Product highlights: from the eClutch to the iBooster
eClutch: The electric clutch shifts into neutral whenever the driver is not accelerating. This reduces fuel consumption by a good 5 percent.

iBooster: An innovative brake booster that meets all the future requirements of electric drives and driver assistance systems. It operates electromechanically and does not require any vacuum from the engine. This means there are no longer any obstacles in the way of coasting and electric driving. Moreover, the technology enables a high level of energy recovery and thus increases a vehicle's electric range. And since the iBooster builds up braking pressure at lightning speed and shortens braking distance, it is an ideal partner for all driver assistance systems.

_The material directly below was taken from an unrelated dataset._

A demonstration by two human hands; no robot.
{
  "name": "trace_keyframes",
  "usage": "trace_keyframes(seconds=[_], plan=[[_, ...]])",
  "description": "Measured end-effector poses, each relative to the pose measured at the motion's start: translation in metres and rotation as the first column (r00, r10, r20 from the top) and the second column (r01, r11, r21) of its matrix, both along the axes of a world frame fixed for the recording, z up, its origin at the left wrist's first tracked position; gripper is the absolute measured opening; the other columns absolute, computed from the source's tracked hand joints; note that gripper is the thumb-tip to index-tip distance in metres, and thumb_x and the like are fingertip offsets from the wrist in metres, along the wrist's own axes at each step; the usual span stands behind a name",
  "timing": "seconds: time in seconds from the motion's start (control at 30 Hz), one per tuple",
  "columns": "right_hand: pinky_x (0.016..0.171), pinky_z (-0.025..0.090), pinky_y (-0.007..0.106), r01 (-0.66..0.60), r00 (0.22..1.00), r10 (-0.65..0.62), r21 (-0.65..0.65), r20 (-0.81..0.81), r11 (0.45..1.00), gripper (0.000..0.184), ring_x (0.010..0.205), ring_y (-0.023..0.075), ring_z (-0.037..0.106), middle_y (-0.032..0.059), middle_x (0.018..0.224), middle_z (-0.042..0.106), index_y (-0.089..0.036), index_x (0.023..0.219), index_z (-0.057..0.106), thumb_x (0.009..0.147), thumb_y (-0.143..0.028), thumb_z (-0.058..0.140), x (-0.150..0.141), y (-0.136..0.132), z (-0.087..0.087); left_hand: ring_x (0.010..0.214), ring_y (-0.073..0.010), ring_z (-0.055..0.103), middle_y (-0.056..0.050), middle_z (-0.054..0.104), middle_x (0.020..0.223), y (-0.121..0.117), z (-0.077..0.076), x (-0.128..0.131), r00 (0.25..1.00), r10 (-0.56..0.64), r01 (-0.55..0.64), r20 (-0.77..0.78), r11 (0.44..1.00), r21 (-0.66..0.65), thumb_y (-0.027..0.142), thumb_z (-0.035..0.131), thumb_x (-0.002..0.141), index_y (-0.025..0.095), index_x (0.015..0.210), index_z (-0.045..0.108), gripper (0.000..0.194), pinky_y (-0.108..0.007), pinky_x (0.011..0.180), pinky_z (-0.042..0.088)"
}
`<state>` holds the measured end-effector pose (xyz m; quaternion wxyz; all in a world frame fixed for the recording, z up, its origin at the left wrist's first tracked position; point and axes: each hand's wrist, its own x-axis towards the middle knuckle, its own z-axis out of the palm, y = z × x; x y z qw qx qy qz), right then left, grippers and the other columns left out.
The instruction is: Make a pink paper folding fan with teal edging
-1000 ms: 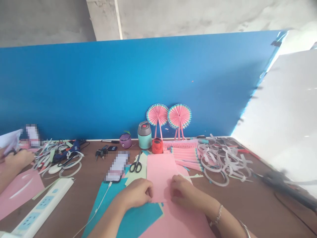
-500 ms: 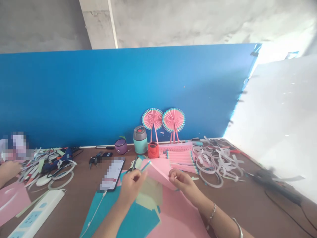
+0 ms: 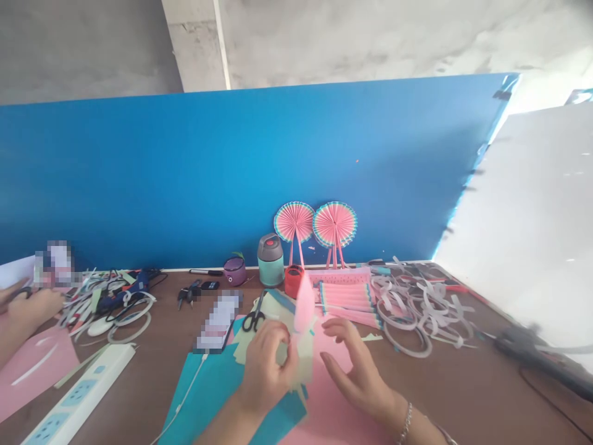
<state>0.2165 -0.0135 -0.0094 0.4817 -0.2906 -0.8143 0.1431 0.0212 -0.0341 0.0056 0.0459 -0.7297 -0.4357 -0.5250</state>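
Note:
My left hand has its fingers closed at the lower end of a narrow pink paper piece, which stands up blurred by motion. Just right of it, my right hand is open, thumb and fingers apart, with nothing between them. Beneath both hands lie a large pink sheet, a teal sheet and pale yellow-green paper. Black-handled scissors rest on the papers beyond my left hand.
Behind stand two pink pleated fans, a teal jar and a red roll. White strips pile up at right. A phone and power strip lie left. At far left, another person's hand holds scissors.
My right hand has let go of the pink paper and opened. The paper has swung from lying between both hands to upright at my left fingers. The scissors now show fully.

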Motion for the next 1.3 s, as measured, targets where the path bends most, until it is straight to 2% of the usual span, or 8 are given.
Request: trace_keyframes(seconds=[0.2, 0.4, 0.7, 0.83, 1.0, 1.1, 1.2, 1.3], plan=[[0.078, 0.045, 0.038, 0.109, 0.991, -0.134, 0.432, 0.028, 0.895, 0.042, 0.099, 0.0253, 0.051, 0.0155, 0.119, 0.048, -0.018, 0.116, 0.047, 0.078, -0.011, 0.060, 0.002, -0.008, 0.006, 0.080, -0.0175, 0.056, -0.004, 0.063, 0.079, -0.003, 0.003, -0.001, 0.978, -0.013, 0.053, -0.209, 0.981, 0.185, 0.004, 0.050, 0.082, 0.020, 0.091, 0.055, 0.019, -0.032, 0.075, 0.043], [0.063, 0.041, 0.031, 0.040, 0.972, -0.122, 0.370, 0.201, 0.928, 0.016, 0.069, 0.0170, 0.055, 0.0047, 0.083, 0.065, -0.021, 0.091, 0.057, 0.083, -0.008, 0.054, -0.002, -0.003, 0.011, 0.075, -0.0163, 0.055, -0.002, 0.061, 0.073, -0.001, -0.002, 0.006, 0.961, -0.032, 0.057, -0.276, 0.995, 0.085, 0.007, 0.045, 0.086, 0.020, 0.087, 0.059, 0.018, -0.031, 0.070, 0.041], [0.059, 0.049, 0.028, 0.204, 0.979, -0.197, 0.217, -0.055, 0.955, 0.020, 0.069, 0.0157, 0.062, 0.0058, 0.083, 0.066, -0.020, 0.093, 0.061, 0.083, -0.007, 0.049, 0.009, 0.014, 0.008, 0.074, -0.0161, 0.057, -0.002, 0.065, 0.075, 0.028, -0.009, -0.026, 0.979, -0.110, 0.106, -0.172, 0.994, -0.034, 0.020, 0.053, 0.088, 0.021, 0.093, 0.067, 0.015, -0.031, 0.068, 0.044], [0.074, 0.053, 0.032, 0.163, 0.987, -0.153, 0.363, -0.055, 0.917, 0.036, 0.089, 0.0196, 0.064, 0.0089, 0.099, 0.067, -0.021, 0.106, 0.062, 0.080, 0.000, 0.050, 0.017, 0.015, 0.010, 0.087, -0.0168, 0.056, -0.004, 0.065, 0.091, 0.021, -0.002, -0.037, 0.979, -0.040, 0.078, -0.202, 0.980, 0.185, 0.007, 0.051, 0.086, 0.027, 0.110, 0.064, 0.034, -0.032, 0.077, 0.046], [0.076, 0.053, 0.033, 0.107, 0.993, -0.115, 0.494, -0.014, 0.863, 0.046, 0.100, 0.0220, 0.061, 0.0130, 0.116, 0.060, -0.020, 0.114, 0.058, 0.076, 0.003, 0.049, 0.021, 0.012, 0.009, 0.080, -0.0159, 0.052, -0.002, 0.057, 0.078, 0.007, 0.007, -0.038, 0.958, 0.218, -0.099, -0.185, 0.859, 0.503, 0.004, 0.060, 0.079, 0.033, 0.114, 0.063, 0.045, -0.031, 0.077, 0.044], [0.079, 0.051, 0.035, 0.122, 0.989, -0.144, 0.397, 0.025, 0.909, 0.034, 0.100, 0.0214, 0.060, 0.0124, 0.114, 0.060, -0.020, 0.102, 0.059, 0.077, 0.000, 0.047, 0.020, 0.019, 0.008, 0.076, -0.0145, 0.052, -0.001, 0.056, 0.073, 0.012, 0.006, -0.036, 0.937, 0.168, -0.034, -0.306, 0.917, 0.398, 0.004, 0.053, 0.083, 0.030, 0.112, 0.064, 0.040, -0.030, 0.073, 0.042], [0.077, 0.050, 0.032, 0.126, 0.974, -0.153, 0.164, 0.164, 0.978, 0.026, 0.095, 0.0196, 0.060, 0.0097, 0.103, 0.062, -0.019, 0.089, 0.057, 0.078, -0.001, 0.043, 0.020, 0.029, 0.003, 0.075, -0.0157, 0.050, -0.002, 0.057, 0.073, 0.021, -0.001, -0.033, 0.884, 0.037, 0.017, -0.467, 0.994, 0.111, 0.005, 0.045, 0.086, 0.025, 0.100, 0.067, 0.032, -0.029, 0.067, 0.039], [0.067, 0.048, 0.028, 0.178, 0.923, -0.154, -0.036, 0.354, 0.983, 0.024, 0.077, 0.0170, 0.060, 0.0057, 0.085, 0.061, -0.018, 0.079, 0.055, 0.072, 0.000, 0.042, 0.020, 0.037, -0.005, 0.078, -0.0180, 0.050, -0.002, 0.059, 0.076, 0.027, -0.009, -0.031, 0.849, -0.077, -0.008, -0.523, 0.987, -0.159, 0.008, 0.048, 0.086, 0.021, 0.086, 0.065, 0.022, -0.031, 0.066, 0.037]])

Boost recuperation system: With this system, Bosch now offers a basic hybrid system for mid-sized vehicles. The generator is the system's core element: with its high voltage, it also serves as the basis for the new 48-volt vehicle electrical systems. The BRS system offers two clear advantages: first, it enables coasting, which reduces fuel consumption. Second, thanks to its higher performance, it uses regenerative braking far better than conventional generators. This results in fuel savings of up to 7 percent.

Hydraulic hybrid: This new drive solution can store braking energy in a pressure accumulator, which a hydraulic motor then converts into propulsion. On average, this reduces fuel consumption by 30 percent, or even up to 45 percent in city driving.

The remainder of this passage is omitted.